Start of COLLECTED MATERIAL

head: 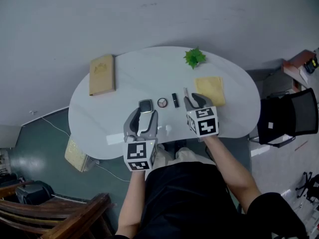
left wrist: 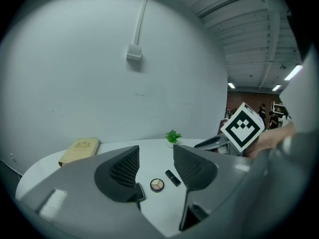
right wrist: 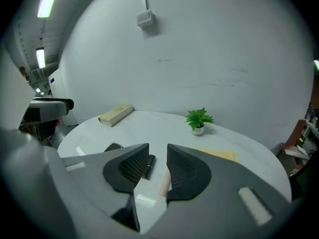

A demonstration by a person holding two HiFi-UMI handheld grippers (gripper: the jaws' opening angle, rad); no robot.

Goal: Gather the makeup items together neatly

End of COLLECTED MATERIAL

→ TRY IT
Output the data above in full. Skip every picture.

→ SOLUTION TO THIS TASK
head: 
left wrist: 
right wrist: 

A demonstration by a person holding two HiFi-UMI handheld grippers (gripper: the jaws' opening angle, rad); no robot.

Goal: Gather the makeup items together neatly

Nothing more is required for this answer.